The day of the funeral I just had to see him. I snuck up the two floors to his room on the third floor. As I neared his door at the top of that final flight of stairs each creak of the floorboard seemed to resonate through the house, followed by the hollow silence of my stillness. I paused with each step as if stepping in larger spans of time would make what I was doing seem less suspicious, should someone hear me. Upon touching his doorknob I felt an immediate chill. I couldn’t tell whether it was some ghostly feeling of being in the presence of a dead person, or the fact that the thermostat had been turned down to keep his body prime for viewing.
I held my breath as I opened the door, and blinked a couple times when I saw him. He was wearing what everyone else was in downstairs, black tuxedo and a dark tie. I know he would have scowled had he known he was going to be buried in a constricting penguin suit. We had a conversation about it, you know? Out on Academy Hill, right in the middle of a picnic. We were in enough shade that his transition lenses were only half tinted, and when he sat up, it was abruptly. Pushing my head off his chest he kind of leaned in to the cemetery in the distance and pointed out how sad it is that no one really ever gets the chance to choose how they want to spend the rest of eternity dressed in. He would have preferred his puma sneakers, still white after seven months, his striped green and blue socks, his only pair of ripped designer jeans and that express shirt he loved so much because it showed off his natural physique.
I moved closer, inching toward him at first, then quicker as I broke through a place where I just relaxed, and for a moment he wasn’t dead. For a moment he was just sleeping, all ready in his fancy get up simply waiting for me to wake him up. I found myself sitting next to him, my eyes cast downward, half expecting his gaze to meet mine, and while stroking his hair I got an idea. It happened quickly, and I kind of have a problem with acting upon my impulses, it’s something he used to criticize me on that and I never really improved. Without thinking I threw open his drawer and pulled out what I knew he’d have wanted to be dressed in, should he have gotten the chance to create a will concerning his death-wear. As I pulled of his starchy shirt my hand brushed against his chest, chilled as the room was, eerie as nothing else. I finally got him down past his pants and saw, of all abominations, that he was outfitted in a fresh pair of tighty whities. God, it’s as if the funeral home was asking to be haunted by his tormented soul. I found his single pair of silk boxers and reassembled him in the way I knew he’d have wanted to be.

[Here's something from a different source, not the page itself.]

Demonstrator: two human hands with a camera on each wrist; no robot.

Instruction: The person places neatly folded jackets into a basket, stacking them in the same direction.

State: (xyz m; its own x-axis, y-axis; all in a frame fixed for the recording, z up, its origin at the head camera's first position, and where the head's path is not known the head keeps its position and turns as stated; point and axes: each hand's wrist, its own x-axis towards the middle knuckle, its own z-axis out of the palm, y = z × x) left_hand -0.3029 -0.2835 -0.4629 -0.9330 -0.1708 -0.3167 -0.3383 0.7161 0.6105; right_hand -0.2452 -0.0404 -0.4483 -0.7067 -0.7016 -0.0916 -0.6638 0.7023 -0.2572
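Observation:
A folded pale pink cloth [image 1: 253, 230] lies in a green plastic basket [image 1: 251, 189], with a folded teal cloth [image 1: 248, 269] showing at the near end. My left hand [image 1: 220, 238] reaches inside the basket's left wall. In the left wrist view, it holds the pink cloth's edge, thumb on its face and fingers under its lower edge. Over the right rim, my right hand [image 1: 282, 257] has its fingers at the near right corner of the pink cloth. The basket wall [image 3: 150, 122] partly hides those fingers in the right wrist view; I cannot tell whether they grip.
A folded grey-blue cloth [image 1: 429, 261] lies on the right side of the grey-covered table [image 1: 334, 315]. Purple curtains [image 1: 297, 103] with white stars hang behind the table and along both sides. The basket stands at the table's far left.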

So great, now everyone will think I’m a loon for having desecrated his body. Well what do they know; I’m the only one who ever really knew him! But how the hell would I explain it to his parents when the pallbearers march in and there he is, laying face up in his street clothes?
This wasn’t right. He didn’t belong here, he needed to be somewhere comfortable, someplace he enjoyed, not sitting upstairs in a suit with the lights off and the air blasting. He hated the cold! Certainly he would have hated a hundred people staring at his dead and lifeless shell, and he would, without a doubt, hate being six feet under, pushing daises at the Nichols Road cemetery.

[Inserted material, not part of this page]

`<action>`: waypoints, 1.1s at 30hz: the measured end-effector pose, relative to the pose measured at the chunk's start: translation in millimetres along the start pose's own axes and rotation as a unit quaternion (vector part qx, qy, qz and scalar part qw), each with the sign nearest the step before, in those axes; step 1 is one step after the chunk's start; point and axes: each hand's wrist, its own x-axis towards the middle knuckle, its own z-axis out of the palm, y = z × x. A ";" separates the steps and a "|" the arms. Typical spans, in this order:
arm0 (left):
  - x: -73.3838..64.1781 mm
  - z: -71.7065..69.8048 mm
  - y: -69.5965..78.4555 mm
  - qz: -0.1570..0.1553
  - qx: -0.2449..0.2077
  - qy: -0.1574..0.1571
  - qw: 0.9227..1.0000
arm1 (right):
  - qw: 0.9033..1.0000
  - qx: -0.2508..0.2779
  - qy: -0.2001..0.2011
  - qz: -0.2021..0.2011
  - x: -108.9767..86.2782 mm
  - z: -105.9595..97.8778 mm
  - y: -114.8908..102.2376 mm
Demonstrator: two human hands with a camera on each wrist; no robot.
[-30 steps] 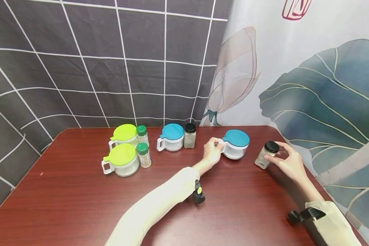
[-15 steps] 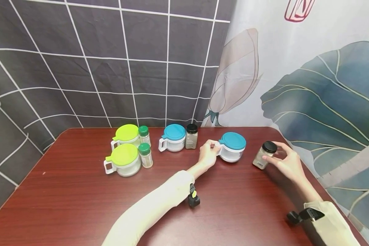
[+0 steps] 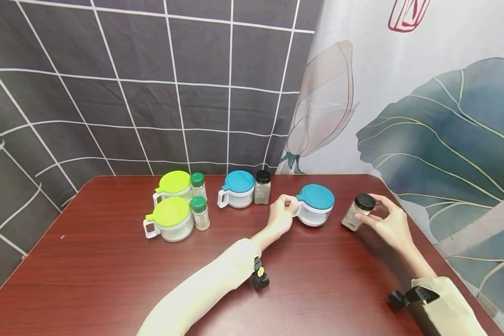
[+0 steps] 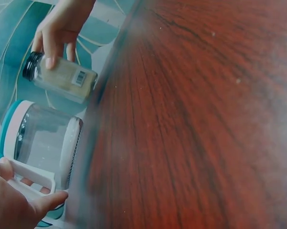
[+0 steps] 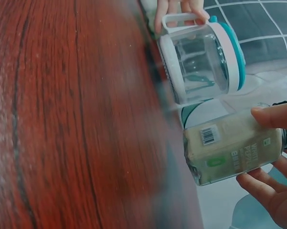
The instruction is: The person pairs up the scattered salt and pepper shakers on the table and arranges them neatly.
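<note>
My left hand (image 3: 281, 217) pinches the white handle of a clear seasoning jar (image 3: 315, 207) with a blue lid, at the right part of the table. In the left wrist view, thumb and fingers close round that handle (image 4: 36, 175). To the right, my right hand (image 3: 391, 223) grips a pepper jar (image 3: 353, 216) with a black cap near its top, thumb on one side and fingers on the other. The pepper jar leans, its base toward the left. Its barcode and label face the right wrist camera (image 5: 231, 148). A short gap separates the two jars.
Left of my hands stand another blue-lidded jar (image 3: 237, 189) and a black-capped pepper jar (image 3: 262, 187). Farther left are two green-lidded jars (image 3: 171, 219) beside two green-capped shakers (image 3: 200, 213). A dark tile-patterned curtain (image 3: 193, 107) hangs behind the table (image 3: 109, 280).
My left hand has drawn the blue-lidded jar a little left and toward me. The right hand and its pepper jar have shifted slightly left. The head view has also shifted slightly.
</note>
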 end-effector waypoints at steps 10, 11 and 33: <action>-8.6 -5.8 3.5 -0.004 -0.001 -0.004 1.000 | 1.000 0.010 0.009 -0.010 -2.7 6.4 -6.2; -9.3 -6.2 3.2 -0.003 -0.001 -0.003 1.000 | 1.000 0.011 0.009 -0.011 -3.0 6.9 -6.8; -30.0 -18.8 10.1 -0.014 -0.017 0.035 0.999 | 0.999 0.014 -0.012 -0.029 -3.1 16.6 -22.6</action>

I wrapped my arms around him, and as the building adrenaline made my breaths deepen I inhaled several moments of ecstasy off his clothes that still clung to his musty scent. I lowered him gently to the floor and took care as I dragged him across the carpet to his door. After fumbling, for what felt like several minutes, on his door handle I got him onto the awning introducing the stairs. I even made it down the first flight of stairs without freezing up at the tiniest creak when I heard someone coming my way. Dammit, they must need to use the bathroom, why couldn’t they just use the one downstairs like any normal person? Without hesitation I throw open up the window near bottom of the stairs, heaving myself and him, sending us tumbling onto the garage roof. Ignoring my probable bruises I spring up and slam the window behind me while taking special care to hide us both as far away from the bathroom window as possible.

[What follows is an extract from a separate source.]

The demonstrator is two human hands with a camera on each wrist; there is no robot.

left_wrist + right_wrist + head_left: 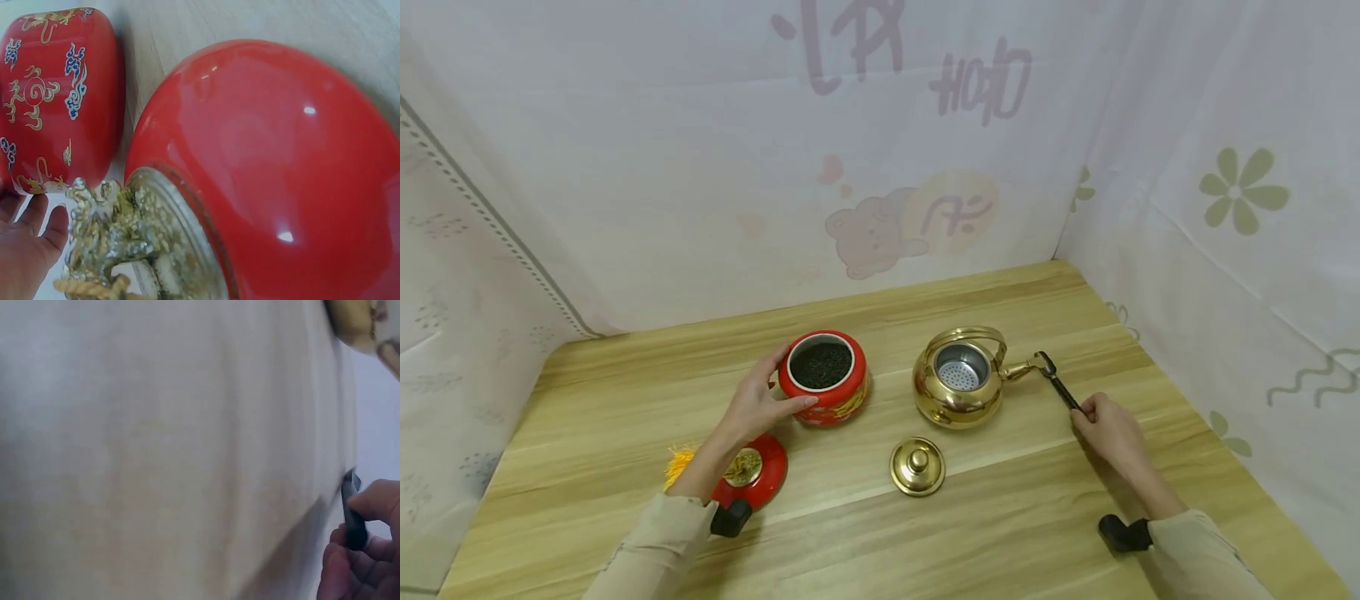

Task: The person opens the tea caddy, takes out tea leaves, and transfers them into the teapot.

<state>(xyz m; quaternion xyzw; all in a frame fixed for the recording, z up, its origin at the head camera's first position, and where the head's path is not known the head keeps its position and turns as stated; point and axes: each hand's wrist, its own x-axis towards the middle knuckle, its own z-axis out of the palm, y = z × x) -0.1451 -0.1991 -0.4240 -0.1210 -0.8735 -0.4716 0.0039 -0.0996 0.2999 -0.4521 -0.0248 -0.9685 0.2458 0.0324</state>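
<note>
My left hand (752, 408) grips the left side of a red tea jar (829, 410), its thumb along the front below the white rim. The uncovered jar holds dark loose tea leaves (822, 365). In the left wrist view the jar's wall (62, 94) shows gold and blue patterns, with fingertips at its base. Over at the right, my right hand (1112, 433) pinches the end of a slim black tea scoop (1062, 390). The scoop's head overlaps the spout tip of a gold teapot (951, 408). A metal strainer (961, 375) sits in the teapot's open top.
The gold teapot lid (917, 467) lies in front of the teapot. Beneath my left forearm is the red jar lid (769, 479), with a gold dragon-like knob (106, 231) and a yellow tassel (679, 467). Printed cloth walls (700, 167) border the wooden table (1000, 517).
</note>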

Sitting up there, my heart racing, I felt his hand in mine and it was probably because my palms had gone clammy but I swear for a span of time he was alive again. I closed my eyes and felt the breeze in my hair and was transported to a place where I spent a single moment in each day we ever shared. Each beach side sandcastle, each afternoon spent cloud gazing, those same afternoons turning into evenings of star gazing, each and every night spent utterly and irrevocably lost with this silly boy that chose to love me.
I was torn from my oasis as I heard the bathroom’s occupant exit and continue downstairs. Knowing that my van was parked on the other side of the street I pushed his body as close to the edge of the roof as I could without his falling off and let him be. I hopped back inside and ran downstairs, but not before flying through the doors of the memorial and interrupting his mothers eulogy. In an act of sheer brilliance I mustered a few tears and tore out the back door. Everyone figured I was just so taken away by his death that I couldn’t stand to be there anymore. Who knew anxiety could be mistook for remorse so easily?
I ran down the driveway, losing the grace I had composed in my dress in high heels the moment I slammed that door. I jumped into Emmet, my van, because only crazy people drive around in un-named vehicles.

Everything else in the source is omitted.